■ **Try it**:
Every record below is to be repeated exactly, with the pictures left out.

■ **Material provided**:
● ● ● ● ●

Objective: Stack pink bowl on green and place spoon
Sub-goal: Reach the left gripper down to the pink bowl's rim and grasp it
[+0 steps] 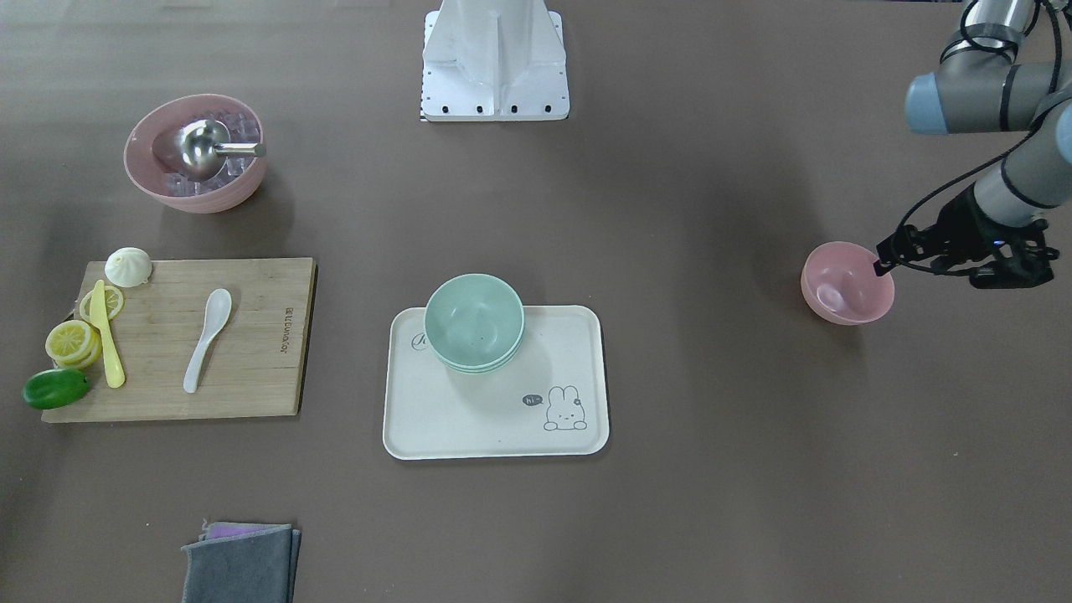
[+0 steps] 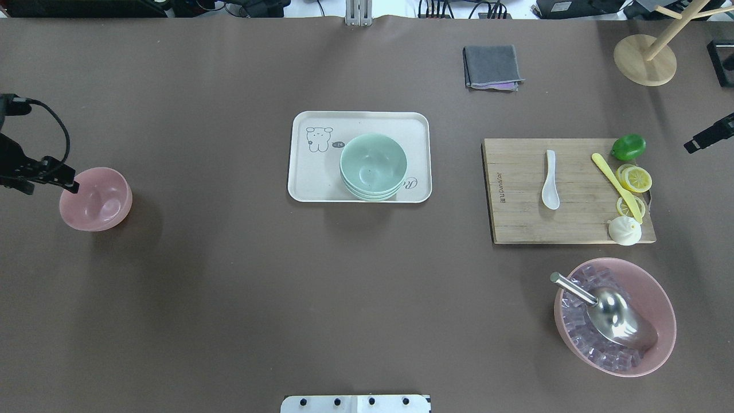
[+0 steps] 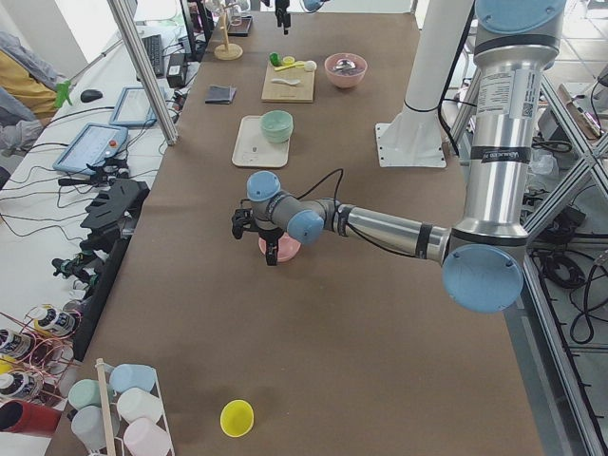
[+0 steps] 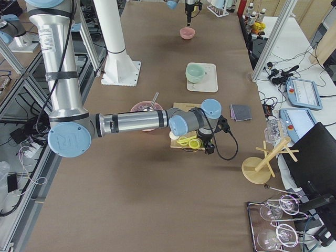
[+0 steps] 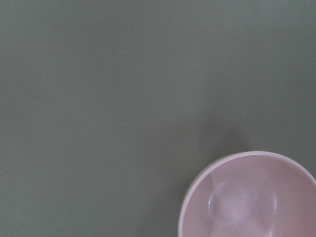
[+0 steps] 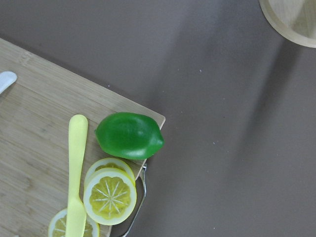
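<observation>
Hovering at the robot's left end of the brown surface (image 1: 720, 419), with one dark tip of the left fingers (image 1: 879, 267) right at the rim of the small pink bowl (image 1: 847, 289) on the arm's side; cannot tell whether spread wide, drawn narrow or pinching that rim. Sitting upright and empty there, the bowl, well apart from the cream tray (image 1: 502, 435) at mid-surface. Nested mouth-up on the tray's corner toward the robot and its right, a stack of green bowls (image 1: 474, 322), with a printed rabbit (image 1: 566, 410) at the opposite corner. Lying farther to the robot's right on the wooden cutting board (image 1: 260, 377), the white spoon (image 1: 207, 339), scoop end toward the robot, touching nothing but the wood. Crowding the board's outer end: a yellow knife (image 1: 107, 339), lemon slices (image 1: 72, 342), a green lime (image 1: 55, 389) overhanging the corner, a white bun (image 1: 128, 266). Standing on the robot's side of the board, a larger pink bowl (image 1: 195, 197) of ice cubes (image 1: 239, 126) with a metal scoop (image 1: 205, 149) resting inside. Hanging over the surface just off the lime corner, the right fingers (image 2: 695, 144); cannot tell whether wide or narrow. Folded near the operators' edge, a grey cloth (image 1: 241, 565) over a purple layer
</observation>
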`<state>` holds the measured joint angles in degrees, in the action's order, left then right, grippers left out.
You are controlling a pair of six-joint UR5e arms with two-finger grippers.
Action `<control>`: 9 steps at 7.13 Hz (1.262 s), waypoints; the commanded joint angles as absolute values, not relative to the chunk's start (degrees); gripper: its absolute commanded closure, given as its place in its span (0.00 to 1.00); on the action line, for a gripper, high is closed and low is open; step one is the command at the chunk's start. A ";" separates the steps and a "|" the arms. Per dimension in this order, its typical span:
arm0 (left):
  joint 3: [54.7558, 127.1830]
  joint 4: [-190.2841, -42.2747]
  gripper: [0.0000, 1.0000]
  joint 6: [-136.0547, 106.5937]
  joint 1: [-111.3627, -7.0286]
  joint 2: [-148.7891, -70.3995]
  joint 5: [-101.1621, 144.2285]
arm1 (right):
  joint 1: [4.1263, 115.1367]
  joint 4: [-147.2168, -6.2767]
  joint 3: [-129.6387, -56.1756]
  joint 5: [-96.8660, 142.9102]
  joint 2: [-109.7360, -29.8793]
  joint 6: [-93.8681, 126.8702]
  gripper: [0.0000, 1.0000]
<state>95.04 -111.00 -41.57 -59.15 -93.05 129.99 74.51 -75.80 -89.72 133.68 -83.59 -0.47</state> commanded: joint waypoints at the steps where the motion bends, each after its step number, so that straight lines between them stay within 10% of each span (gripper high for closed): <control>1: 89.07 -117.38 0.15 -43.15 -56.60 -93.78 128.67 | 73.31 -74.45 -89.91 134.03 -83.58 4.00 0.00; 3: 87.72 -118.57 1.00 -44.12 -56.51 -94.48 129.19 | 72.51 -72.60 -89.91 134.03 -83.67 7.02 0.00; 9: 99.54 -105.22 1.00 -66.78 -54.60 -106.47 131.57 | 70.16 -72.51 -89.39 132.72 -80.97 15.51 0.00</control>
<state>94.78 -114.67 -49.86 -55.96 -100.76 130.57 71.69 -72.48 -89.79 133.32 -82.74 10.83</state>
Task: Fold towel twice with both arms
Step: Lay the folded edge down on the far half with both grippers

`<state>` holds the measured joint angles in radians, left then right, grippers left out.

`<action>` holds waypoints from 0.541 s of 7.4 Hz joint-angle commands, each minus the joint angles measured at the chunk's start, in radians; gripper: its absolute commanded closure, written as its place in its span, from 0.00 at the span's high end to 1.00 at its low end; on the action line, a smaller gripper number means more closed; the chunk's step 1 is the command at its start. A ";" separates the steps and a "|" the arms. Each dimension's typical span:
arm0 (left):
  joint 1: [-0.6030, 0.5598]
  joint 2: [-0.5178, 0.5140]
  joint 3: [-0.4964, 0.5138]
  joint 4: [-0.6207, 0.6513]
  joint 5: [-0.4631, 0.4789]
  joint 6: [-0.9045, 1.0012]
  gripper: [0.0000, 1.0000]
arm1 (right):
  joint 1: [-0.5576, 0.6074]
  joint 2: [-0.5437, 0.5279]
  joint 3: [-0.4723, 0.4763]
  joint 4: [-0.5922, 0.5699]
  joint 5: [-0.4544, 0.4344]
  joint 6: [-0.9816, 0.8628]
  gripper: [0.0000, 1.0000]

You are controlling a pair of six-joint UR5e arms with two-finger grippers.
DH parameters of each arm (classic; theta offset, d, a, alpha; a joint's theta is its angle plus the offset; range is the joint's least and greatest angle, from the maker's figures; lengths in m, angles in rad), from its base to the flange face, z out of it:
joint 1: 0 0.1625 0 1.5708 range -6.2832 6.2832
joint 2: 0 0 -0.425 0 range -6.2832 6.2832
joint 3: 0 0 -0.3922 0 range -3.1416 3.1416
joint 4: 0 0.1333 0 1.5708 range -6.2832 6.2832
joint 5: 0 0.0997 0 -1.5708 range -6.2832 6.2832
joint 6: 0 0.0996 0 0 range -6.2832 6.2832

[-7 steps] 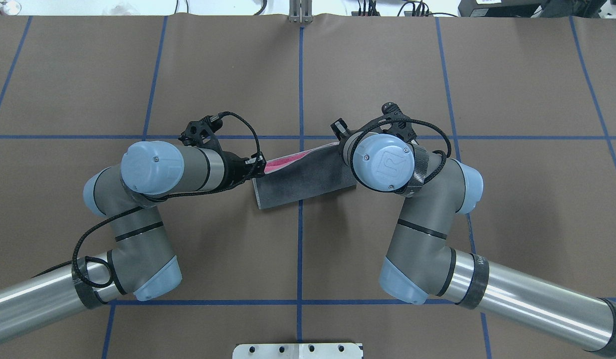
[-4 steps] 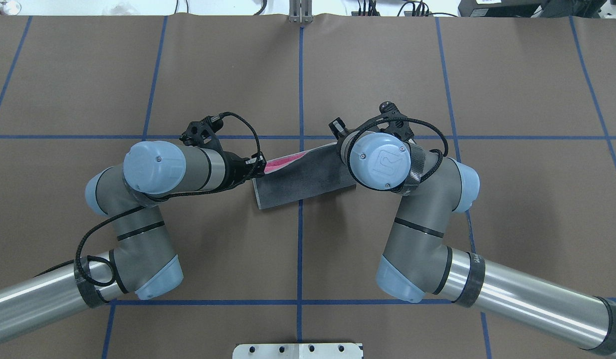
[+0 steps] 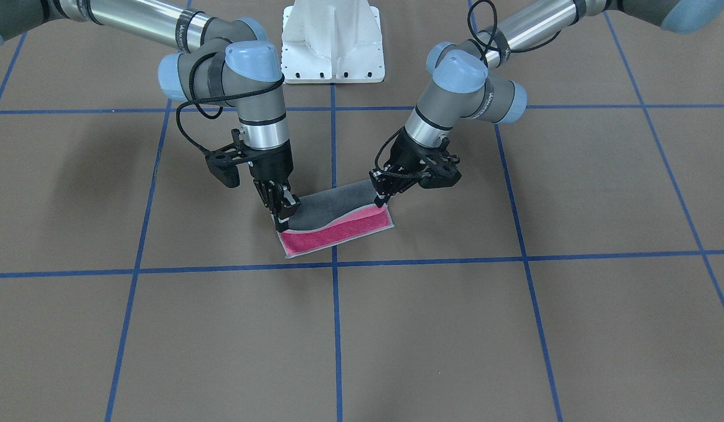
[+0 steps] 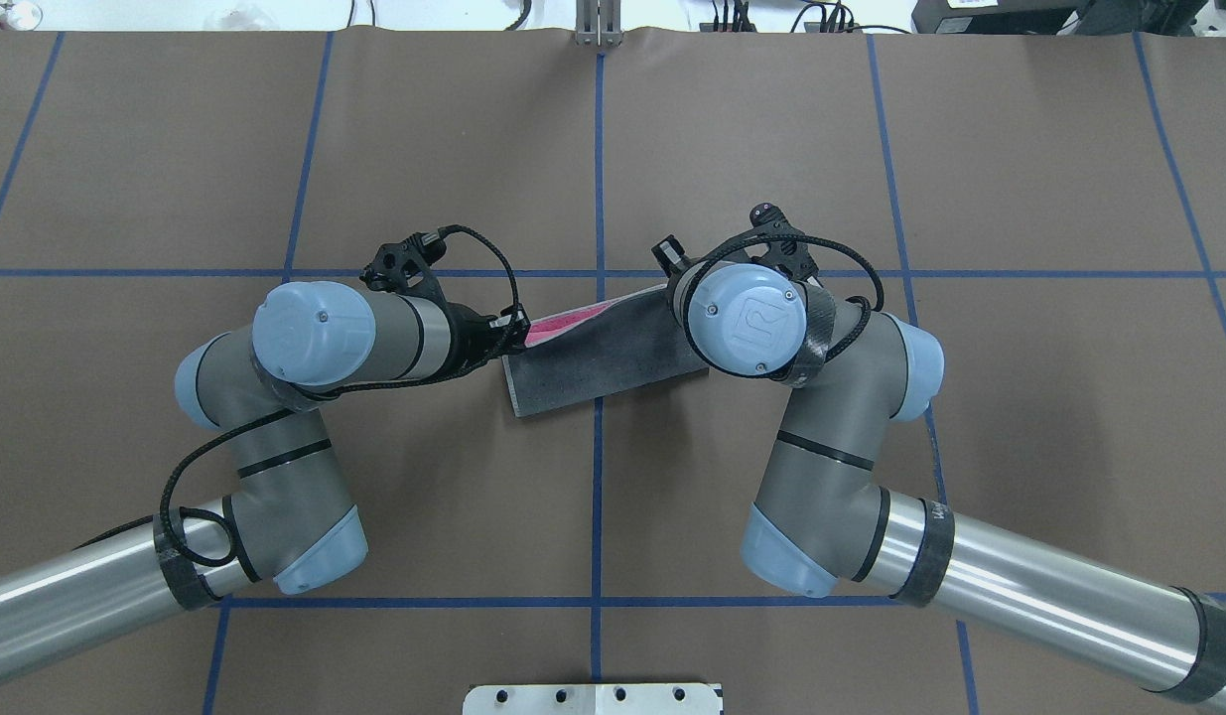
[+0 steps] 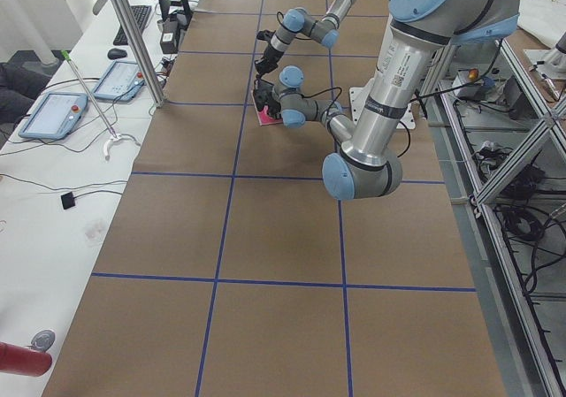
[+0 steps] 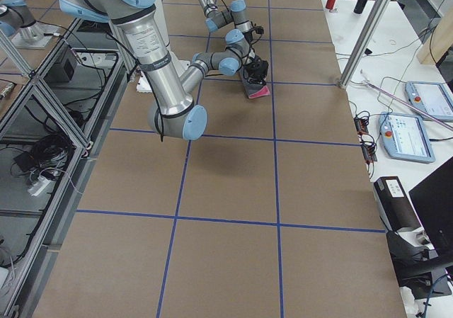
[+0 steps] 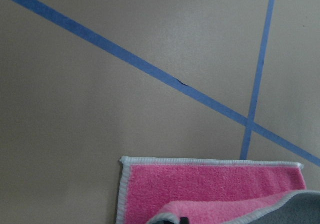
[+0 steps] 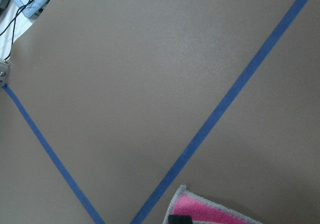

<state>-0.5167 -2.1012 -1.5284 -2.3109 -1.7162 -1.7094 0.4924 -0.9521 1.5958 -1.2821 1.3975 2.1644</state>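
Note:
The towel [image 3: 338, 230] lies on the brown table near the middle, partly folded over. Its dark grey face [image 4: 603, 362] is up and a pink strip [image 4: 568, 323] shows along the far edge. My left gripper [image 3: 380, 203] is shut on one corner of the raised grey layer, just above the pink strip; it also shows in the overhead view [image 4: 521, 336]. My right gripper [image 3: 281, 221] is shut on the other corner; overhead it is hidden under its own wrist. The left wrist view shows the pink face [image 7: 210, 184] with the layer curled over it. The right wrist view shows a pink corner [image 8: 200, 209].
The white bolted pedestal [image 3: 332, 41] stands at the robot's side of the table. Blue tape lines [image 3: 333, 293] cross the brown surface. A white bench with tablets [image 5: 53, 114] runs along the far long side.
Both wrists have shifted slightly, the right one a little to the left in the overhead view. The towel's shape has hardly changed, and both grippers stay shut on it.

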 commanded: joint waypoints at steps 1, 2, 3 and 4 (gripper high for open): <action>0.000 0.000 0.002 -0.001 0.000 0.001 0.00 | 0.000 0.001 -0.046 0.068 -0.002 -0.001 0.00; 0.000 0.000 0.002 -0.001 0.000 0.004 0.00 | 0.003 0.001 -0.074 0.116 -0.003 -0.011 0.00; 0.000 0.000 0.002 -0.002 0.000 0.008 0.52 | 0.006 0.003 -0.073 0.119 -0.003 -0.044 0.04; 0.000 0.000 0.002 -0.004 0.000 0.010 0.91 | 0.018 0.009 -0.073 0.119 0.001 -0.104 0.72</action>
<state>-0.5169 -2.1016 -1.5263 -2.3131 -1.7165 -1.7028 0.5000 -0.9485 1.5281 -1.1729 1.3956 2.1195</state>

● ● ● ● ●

■ **Response for this exercise**:
Objective: Stack pink bowl on green and place spoon
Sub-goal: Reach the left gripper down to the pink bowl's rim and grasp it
[+0 steps] 
[+0 steps] 
[+0 steps] 
[+0 steps] 
[+0 steps] 
[+0 steps] 
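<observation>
Hovering at the robot's left end of the brown surface (image 1: 720, 419), with one dark tip of the left fingers (image 1: 879, 267) right at the rim of the small pink bowl (image 1: 847, 289) on the arm's side; cannot tell whether spread wide, drawn narrow or pinching that rim. Sitting upright and empty there, the bowl, well apart from the cream tray (image 1: 502, 435) at mid-surface. Nested mouth-up on the tray's corner toward the robot and its right, a stack of green bowls (image 1: 474, 322), with a printed rabbit (image 1: 566, 410) at the opposite corner. Lying farther to the robot's right on the wooden cutting board (image 1: 260, 377), the white spoon (image 1: 207, 339), scoop end toward the robot, touching nothing but the wood. Crowding the board's outer end: a yellow knife (image 1: 107, 339), lemon slices (image 1: 72, 342), a green lime (image 1: 55, 389) overhanging the corner, a white bun (image 1: 128, 266). Standing on the robot's side of the board, a larger pink bowl (image 1: 195, 197) of ice cubes (image 1: 239, 126) with a metal scoop (image 1: 205, 149) resting inside. Hanging over the surface just off the lime corner, the right fingers (image 2: 695, 144); cannot tell whether wide or narrow. Folded near the operators' edge, a grey cloth (image 1: 241, 565) over a purple layer
</observation>
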`<state>` holds the measured joint angles in degrees, in the action's order, left then right, grippers left out.
You are controlling a pair of six-joint UR5e arms with two-finger grippers.
Action `<control>`: 9 steps at 7.13 Hz (1.262 s), waypoints; the commanded joint angles as absolute values, not relative to the chunk's start (degrees); gripper: its absolute commanded closure, given as its place in its span (0.00 to 1.00); on the action line, for a gripper, high is closed and low is open; step one is the command at the chunk's start. A ";" separates the steps and a "|" the arms. Per dimension in this order, its typical span:
arm0 (left):
  joint 3: [54.7558, 127.1830]
  joint 4: [-190.2841, -42.2747]
  gripper: [0.0000, 1.0000]
  joint 6: [-136.0547, 106.5937]
  joint 1: [-111.3627, -7.0286]
  joint 2: [-148.7891, -70.3995]
  joint 5: [-101.1621, 144.2285]
arm1 (right):
  joint 1: [4.1263, 115.1367]
  joint 4: [-147.2168, -6.2767]
  joint 3: [-129.6387, -56.1756]
  joint 5: [-96.8660, 142.9102]
  joint 2: [-109.7360, -29.8793]
  joint 6: [-93.8681, 126.8702]
  gripper: [0.0000, 1.0000]
<state>95.04 -111.00 -41.57 -59.15 -93.05 129.99 74.51 -75.80 -89.72 133.68 -83.59 -0.47</state> commanded: joint waypoints at the steps where the motion bends, each after its step number, so that straight lines between them stay within 10% of each span (gripper high for closed): <control>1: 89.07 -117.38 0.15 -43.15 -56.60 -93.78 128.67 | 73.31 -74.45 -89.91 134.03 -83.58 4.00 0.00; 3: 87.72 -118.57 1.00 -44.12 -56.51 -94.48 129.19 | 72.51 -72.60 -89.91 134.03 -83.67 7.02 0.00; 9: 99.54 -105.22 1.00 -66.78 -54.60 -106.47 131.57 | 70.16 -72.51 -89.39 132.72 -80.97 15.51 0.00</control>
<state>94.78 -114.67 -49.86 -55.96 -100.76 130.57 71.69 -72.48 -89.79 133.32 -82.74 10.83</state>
Task: Fold towel twice with both arms
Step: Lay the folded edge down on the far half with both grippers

`<state>` holds the measured joint angles in radians, left then right, grippers left out.

`<action>` holds waypoints from 0.541 s of 7.4 Hz joint-angle commands, each minus the joint angles measured at the chunk's start, in radians; gripper: its absolute commanded closure, written as its place in its span, from 0.00 at the span's high end to 1.00 at its low end; on the action line, a smaller gripper number means more closed; the chunk's step 1 is the command at its start. A ";" separates the steps and a "|" the arms. Each dimension's typical span:
arm0 (left):
  joint 1: [-0.6030, 0.5598]
  joint 2: [-0.5178, 0.5140]
  joint 3: [-0.4964, 0.5138]
  joint 4: [-0.6207, 0.6513]
  joint 5: [-0.4631, 0.4789]
  joint 6: [-0.9045, 1.0012]
  gripper: [0.0000, 1.0000]
arm1 (right):
  joint 1: [-0.5576, 0.6074]
  joint 2: [-0.5437, 0.5279]
  joint 3: [-0.4723, 0.4763]
  joint 4: [-0.5922, 0.5699]
  joint 5: [-0.4544, 0.4344]
  joint 6: [-0.9816, 0.8628]
  gripper: [0.0000, 1.0000]

You are controlling a pair of six-joint UR5e arms with two-finger grippers.
DH parameters of each arm (classic; theta offset, d, a, alpha; a joint's theta is its angle plus the offset; range is the joint's least and greatest angle, from the maker's figures; lengths in m, angles in rad), from its base to the flange face, z out of it:
joint 1: 0 0.1625 0 1.5708 range -6.2832 6.2832
joint 2: 0 0 -0.425 0 range -6.2832 6.2832
joint 3: 0 0 -0.3922 0 range -3.1416 3.1416
joint 4: 0 0.1333 0 1.5708 range -6.2832 6.2832
joint 5: 0 0.0997 0 -1.5708 range -6.2832 6.2832
joint 6: 0 0.0996 0 0 range -6.2832 6.2832

[-7 steps] 
[-4 steps] 
[+0 steps] 
[+0 steps] 
[+0 steps] 
[+0 steps] 
[+0 steps] 
[+0 steps] 

<state>-0.5167 -2.1012 -1.5284 -2.3109 -1.7162 -1.7094 0.4924 -0.9521 1.5958 -1.2821 1.3975 2.1644</state>
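Note:
The towel [image 3: 338, 230] lies on the brown table near the middle, partly folded over. Its dark grey face [image 4: 603, 362] is up and a pink strip [image 4: 568, 323] shows along the far edge. My left gripper [image 3: 380, 203] is shut on one corner of the raised grey layer, just above the pink strip; it also shows in the overhead view [image 4: 521, 336]. My right gripper [image 3: 281, 221] is shut on the other corner; overhead it is hidden under its own wrist. The left wrist view shows the pink face [image 7: 210, 184] with the layer curled over it. The right wrist view shows a pink corner [image 8: 200, 209].
The white bolted pedestal [image 3: 332, 41] stands at the robot's side of the table. Blue tape lines [image 3: 333, 293] cross the brown surface. A white bench with tablets [image 5: 53, 114] runs along the far long side.
Both wrists have shifted slightly, the right one a little to the left in the overhead view. The towel's shape has hardly changed, and both grippers stay shut on it.
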
 commanded: joint waypoints at steps 1, 2, 3 and 4 (gripper high for open): <action>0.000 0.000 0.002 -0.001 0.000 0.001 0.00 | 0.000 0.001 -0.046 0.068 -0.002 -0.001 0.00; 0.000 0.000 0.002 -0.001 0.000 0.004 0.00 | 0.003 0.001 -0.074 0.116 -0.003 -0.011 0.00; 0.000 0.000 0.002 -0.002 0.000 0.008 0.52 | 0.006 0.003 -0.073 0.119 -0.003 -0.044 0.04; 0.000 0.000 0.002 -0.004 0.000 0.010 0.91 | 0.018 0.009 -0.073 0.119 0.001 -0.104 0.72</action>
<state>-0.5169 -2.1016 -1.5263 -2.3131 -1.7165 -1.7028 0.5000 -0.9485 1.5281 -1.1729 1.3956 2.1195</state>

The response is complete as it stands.